• _Your assignment_:
Return the whole listing exactly as written.

+++

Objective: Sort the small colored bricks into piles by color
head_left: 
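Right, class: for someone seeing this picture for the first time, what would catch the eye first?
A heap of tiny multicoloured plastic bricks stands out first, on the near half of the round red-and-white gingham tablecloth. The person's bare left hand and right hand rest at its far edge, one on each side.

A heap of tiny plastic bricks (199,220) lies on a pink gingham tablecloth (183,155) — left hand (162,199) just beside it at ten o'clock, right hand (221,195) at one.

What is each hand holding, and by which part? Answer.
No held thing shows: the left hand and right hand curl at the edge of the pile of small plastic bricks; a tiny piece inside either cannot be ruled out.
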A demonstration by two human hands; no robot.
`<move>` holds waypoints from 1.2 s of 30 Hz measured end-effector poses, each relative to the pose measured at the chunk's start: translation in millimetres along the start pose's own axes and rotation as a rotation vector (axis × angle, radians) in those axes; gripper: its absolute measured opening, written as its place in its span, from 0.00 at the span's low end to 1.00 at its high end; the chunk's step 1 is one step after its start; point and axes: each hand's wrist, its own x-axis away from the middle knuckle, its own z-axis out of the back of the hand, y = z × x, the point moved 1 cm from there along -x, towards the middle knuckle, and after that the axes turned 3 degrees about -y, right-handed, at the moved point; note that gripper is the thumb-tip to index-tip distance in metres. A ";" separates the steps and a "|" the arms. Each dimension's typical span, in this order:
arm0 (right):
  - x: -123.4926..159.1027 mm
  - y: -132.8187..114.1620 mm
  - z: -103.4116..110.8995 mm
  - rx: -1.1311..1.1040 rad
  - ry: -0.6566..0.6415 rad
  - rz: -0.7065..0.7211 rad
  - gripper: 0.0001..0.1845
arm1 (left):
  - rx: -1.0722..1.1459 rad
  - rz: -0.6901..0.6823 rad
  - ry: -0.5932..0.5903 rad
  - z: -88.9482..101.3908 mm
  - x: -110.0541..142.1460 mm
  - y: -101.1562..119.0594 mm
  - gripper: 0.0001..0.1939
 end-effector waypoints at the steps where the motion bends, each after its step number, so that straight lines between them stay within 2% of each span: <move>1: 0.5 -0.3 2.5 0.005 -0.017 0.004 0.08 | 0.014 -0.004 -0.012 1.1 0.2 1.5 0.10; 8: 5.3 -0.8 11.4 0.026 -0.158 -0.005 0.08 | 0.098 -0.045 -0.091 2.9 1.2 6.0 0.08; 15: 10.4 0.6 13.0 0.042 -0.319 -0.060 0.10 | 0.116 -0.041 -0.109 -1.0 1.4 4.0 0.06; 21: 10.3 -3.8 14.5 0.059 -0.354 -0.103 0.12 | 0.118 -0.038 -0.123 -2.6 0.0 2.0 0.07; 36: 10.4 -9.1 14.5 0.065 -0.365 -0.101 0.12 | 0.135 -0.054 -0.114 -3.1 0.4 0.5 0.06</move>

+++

• _Task solution_:
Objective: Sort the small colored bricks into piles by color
head_left: 
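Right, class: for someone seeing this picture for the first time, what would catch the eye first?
A heap of tiny multicoloured plastic bricks stands out first, on the near half of the round red-and-white gingham tablecloth. The person's bare left hand and right hand rest at its far edge, one on each side.

A heap of tiny plastic bricks (199,220) lies on a pink gingham tablecloth (183,155) — left hand (162,199) just beside it at ten o'clock, right hand (221,195) at one.

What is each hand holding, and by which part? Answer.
No held thing shows: the left hand and right hand curl at the edge of the pile of small plastic bricks; a tiny piece inside either cannot be ruled out.
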A demonstration by two human hands; no robot.
`<move>` holds waypoints from 1.2 s of 30 Hz measured end-effector poses, each relative to the pose measured at the chunk's start: translation in millimetres along the start pose's own axes and rotation as a rotation vector (axis × angle, radians) in those axes; gripper: its absolute measured opening, written as its place in its span, from 0.00 at the span's low end to 1.00 at its high end; the chunk's step 1 is one step after its start; point and axes: each hand's wrist, its own x-axis away from the middle knuckle, its own z-axis out of the back of the hand, y = z × x, the point moved 1 cm from there along -x, towards the middle knuckle, and after that the axes turned 3 degrees about -y, right-handed, at the moved point; note that gripper is the thumb-tip to index-tip distance in metres. A ";" separates the steps and a "|" the arms. Each dimension's typical span, in this order:
arm0 (right):
  - x: -123.4926..159.1027 mm
  - y: -132.8187..114.1620 mm
  - z: -103.4116..110.8995 mm
  - rx: -1.1311..1.1040 rad
  - ry: -0.6566..0.6415 rad
  - rz: -0.7065..0.7211 rad
  - gripper: 0.0001..0.1845
arm1 (left):
  - rx: -1.0722..1.1459 rad
  - rz: -0.6901..0.6823 rad
  - ry: -0.5932..0.5903 rad
  - z: -88.9482..101.3908 mm
  - x: -110.0541..142.1460 mm
  - y: -101.1562..119.0594 mm
  - gripper: 0.0001..0.1939
 end-effector waypoints at the steps where the motion bends, each after its step number, so that straight lines between them stay within 2% of each span: <move>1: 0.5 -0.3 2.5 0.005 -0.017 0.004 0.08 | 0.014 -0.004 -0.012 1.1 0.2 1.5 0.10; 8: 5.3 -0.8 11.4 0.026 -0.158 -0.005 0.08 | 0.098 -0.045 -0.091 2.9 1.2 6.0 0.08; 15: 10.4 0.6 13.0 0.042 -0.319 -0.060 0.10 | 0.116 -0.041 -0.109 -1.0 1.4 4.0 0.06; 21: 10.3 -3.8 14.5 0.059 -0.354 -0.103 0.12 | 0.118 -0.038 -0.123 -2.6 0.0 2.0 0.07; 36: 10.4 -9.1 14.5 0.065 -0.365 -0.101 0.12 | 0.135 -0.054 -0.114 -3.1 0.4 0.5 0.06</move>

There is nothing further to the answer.